Why not get a Walthers or Tichy water tank and build two halves and stick them in the backdrop as a 3-D structure?
https://www.walthers.com/steel-water-tank-kit-3-1-4-x-3-x-7-quot-11-3-x-7-5-x-17-5-cm
Regards, Ed
In the mountains, you don't necessarly need a water tank. Given the right source in terms of pressure and flow, the water supply can be sufficient to serve a column. The vertical fall was usually sufficient for pressure, the real issue would be volume for something like a column.
Such sources can be low maintenance. At Woodstock, Colorado on the west side of Alpine Tunnel on the DSP&P and the site of a famous deadly avalanche, the water still runs. The old ROW is the road and there you can find the foundation of the water tank (in this case). There, a about 4" pipe still flows freely with water well over a century after it was built and long after the tank went out of use.
Silverton, Colorado is one place where you won't find a water tank. Yet there were lots of trains needing water (back in the day, the Rio Grande plus the 3 shortlines that ran north from it.) There's been speculation about how water was brought in, although many say that locos simply stopped at the last tank on the way into town.
On my layout, I figured I'd just put in a water column near the station, fed from ...somewhere. I've also done this at several other points as part of a "modernization" program designed to lower costs otherwise spent on tank maintenance. Such a free flowing source sometimes also has the advanatage of not requiring heat to keep it from freezing, like tanks often will. Works for me.
Mike Lehman
Urbana, IL
Kevin, I agree with Ed, go 3D when possible, a half a tank doesn't look too awful when space is in short supply.
Regards, Peter
From what I've seen, it wasn't uncommon for a railyard to have one large water tank, with several water columns getting water from it, sometimes spread out over a fairly large area.
Except for some logging or low-budget shortlines, trains generally wouldn't just siphon water directly from a lake or stream. They'd pump the water into a water tank, and most likely treat the water to remove impurities that could cause problems in the steam engines.
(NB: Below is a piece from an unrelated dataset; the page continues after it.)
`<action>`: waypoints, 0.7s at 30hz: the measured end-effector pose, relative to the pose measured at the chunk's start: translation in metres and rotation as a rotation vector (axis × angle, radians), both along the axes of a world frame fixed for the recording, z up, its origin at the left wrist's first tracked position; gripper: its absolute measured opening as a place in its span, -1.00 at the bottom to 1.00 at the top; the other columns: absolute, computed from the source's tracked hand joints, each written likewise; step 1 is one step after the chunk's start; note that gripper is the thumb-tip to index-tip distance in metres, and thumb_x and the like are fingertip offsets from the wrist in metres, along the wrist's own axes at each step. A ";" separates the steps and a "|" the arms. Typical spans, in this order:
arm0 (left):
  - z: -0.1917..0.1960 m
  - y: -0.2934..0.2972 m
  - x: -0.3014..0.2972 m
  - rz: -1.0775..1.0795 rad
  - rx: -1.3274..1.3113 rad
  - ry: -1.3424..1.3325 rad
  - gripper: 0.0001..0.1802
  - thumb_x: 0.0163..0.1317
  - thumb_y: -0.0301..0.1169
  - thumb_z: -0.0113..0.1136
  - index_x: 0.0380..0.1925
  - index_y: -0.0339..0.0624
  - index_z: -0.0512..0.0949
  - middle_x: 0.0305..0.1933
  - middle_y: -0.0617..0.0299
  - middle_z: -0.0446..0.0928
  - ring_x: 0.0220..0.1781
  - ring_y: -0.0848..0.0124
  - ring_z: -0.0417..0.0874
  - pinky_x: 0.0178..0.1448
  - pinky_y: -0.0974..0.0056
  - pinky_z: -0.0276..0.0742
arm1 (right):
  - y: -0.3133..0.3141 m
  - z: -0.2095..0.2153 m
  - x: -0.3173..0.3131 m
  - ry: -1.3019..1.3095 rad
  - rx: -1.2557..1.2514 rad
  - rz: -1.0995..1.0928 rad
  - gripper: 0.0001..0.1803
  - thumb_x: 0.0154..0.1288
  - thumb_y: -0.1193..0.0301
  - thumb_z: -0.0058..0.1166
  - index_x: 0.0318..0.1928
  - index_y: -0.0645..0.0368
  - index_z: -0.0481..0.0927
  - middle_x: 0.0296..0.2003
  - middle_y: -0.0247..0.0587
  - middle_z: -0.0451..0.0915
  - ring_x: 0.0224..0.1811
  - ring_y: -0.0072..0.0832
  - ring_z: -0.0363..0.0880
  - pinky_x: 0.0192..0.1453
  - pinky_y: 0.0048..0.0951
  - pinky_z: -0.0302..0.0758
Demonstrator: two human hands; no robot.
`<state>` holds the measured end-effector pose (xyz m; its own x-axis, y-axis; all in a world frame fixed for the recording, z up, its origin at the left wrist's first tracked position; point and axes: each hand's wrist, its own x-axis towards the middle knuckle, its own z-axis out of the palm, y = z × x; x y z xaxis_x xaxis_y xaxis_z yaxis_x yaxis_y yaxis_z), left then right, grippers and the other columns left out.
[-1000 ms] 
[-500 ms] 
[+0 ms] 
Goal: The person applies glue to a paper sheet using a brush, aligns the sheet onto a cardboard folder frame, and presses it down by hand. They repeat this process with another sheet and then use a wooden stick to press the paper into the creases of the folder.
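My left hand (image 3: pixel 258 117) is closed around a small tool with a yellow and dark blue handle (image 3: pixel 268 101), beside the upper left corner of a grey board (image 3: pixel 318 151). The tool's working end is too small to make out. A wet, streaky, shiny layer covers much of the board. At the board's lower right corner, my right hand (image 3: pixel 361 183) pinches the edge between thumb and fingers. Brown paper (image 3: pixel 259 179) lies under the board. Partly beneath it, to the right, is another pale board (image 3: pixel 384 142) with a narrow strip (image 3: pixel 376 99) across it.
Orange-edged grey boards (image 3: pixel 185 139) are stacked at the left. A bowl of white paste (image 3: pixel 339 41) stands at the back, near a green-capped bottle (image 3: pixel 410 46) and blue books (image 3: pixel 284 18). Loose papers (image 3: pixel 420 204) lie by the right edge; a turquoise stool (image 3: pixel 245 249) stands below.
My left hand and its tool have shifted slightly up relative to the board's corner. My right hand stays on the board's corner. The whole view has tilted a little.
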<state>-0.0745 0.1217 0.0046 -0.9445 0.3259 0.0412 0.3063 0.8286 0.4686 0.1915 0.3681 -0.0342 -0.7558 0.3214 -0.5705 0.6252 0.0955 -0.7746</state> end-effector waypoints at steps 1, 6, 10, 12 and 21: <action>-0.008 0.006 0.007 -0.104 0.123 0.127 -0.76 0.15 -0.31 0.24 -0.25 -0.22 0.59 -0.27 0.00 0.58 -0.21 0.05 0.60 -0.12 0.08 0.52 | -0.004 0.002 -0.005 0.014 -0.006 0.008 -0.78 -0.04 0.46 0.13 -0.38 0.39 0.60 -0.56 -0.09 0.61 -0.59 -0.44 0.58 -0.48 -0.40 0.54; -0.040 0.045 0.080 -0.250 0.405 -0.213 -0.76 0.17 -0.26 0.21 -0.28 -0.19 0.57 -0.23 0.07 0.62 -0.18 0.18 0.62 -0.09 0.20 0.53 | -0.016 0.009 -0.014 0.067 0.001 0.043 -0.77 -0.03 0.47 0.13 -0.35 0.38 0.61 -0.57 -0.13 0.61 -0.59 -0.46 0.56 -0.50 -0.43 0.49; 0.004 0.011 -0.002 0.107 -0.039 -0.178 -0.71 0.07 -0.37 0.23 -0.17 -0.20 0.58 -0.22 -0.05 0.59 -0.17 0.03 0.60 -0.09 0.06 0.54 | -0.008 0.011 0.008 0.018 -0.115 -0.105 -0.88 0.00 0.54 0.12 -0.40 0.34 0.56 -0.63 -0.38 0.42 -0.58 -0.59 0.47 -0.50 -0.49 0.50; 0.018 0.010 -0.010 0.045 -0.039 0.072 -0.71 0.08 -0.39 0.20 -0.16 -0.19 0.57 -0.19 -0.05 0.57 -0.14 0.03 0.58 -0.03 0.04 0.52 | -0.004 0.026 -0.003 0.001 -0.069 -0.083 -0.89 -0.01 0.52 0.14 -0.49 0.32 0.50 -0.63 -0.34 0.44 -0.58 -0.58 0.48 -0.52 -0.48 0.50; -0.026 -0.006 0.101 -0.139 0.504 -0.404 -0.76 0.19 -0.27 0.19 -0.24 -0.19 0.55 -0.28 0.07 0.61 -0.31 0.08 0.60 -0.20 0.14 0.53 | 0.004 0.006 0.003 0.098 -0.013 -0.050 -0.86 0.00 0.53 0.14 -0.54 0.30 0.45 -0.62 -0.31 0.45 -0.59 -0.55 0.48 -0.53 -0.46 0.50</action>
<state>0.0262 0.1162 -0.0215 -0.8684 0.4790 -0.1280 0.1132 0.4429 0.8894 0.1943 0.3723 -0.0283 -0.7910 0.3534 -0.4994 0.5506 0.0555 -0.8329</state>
My dad said that when he lived in Galesburg IL there were two big lakes in town, both man-made. One was owned by the Burlington Route, the other by the Santa Fe, and each was used for water for steam engines.
In my hometown, we had a large steel water tank (the kind on stilts, like many municipal water systems use) almost right across the street. It was on an elevated right-of-way (grade separation done in the '30s) and supplied standpipes several city blocks away.
While I do use a few wooden water towers on my layout, I also built three of these...
The tanks are heavy cardboard tubes for paper used on some long-extinct office machine. I put a .005" sheet styrene wrapper around them, embossed with rivet detail done with a cheap drawing compass. The base is, I think, made from Walthers styrene brick sheets, with a foundation and top of .060" sheet styrene.
One supplies 3 standpipes about 260' away, a second one serves 2 standpipes, the farthest at about 480', and the third will service three, the farthest almost 700' away. These distances are well within those of my cited prototype.I do agree, though, that if you can squeeze it in, a three-dimensional or even a low-relief version will look better than a photo or painted-on one.
Wayne
Everybody,
Thank you for the replies and the information. I am releived I do not need to have the water tank very close by. That makes the scene a lot easier to fit in to the available space.